▼
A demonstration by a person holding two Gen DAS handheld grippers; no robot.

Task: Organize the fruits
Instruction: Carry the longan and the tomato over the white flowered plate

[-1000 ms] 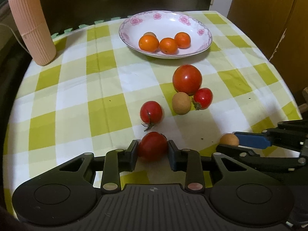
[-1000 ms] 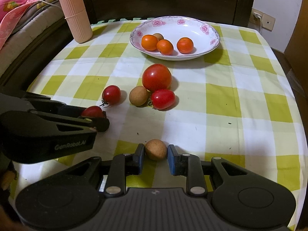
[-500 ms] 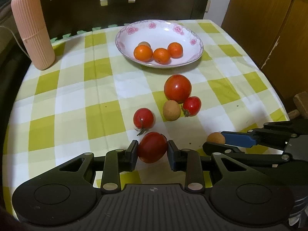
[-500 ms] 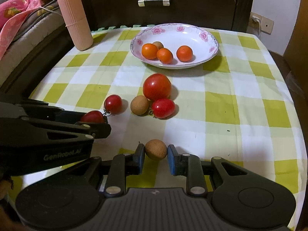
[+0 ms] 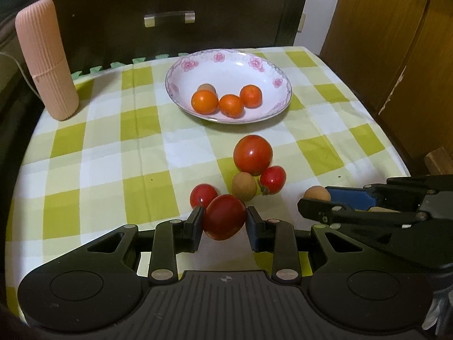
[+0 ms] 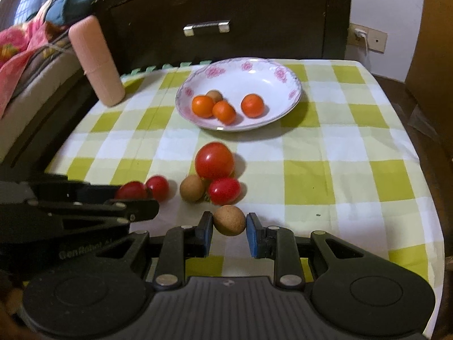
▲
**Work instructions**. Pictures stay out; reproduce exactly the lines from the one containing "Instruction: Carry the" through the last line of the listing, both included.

**Written answer**.
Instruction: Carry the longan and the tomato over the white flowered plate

[-1000 ms] 
[-1000 ms] 
[-500 ms] 
[-500 ms] 
[+0 ms] 
[+0 ms] 

The exercise has been carried out in full.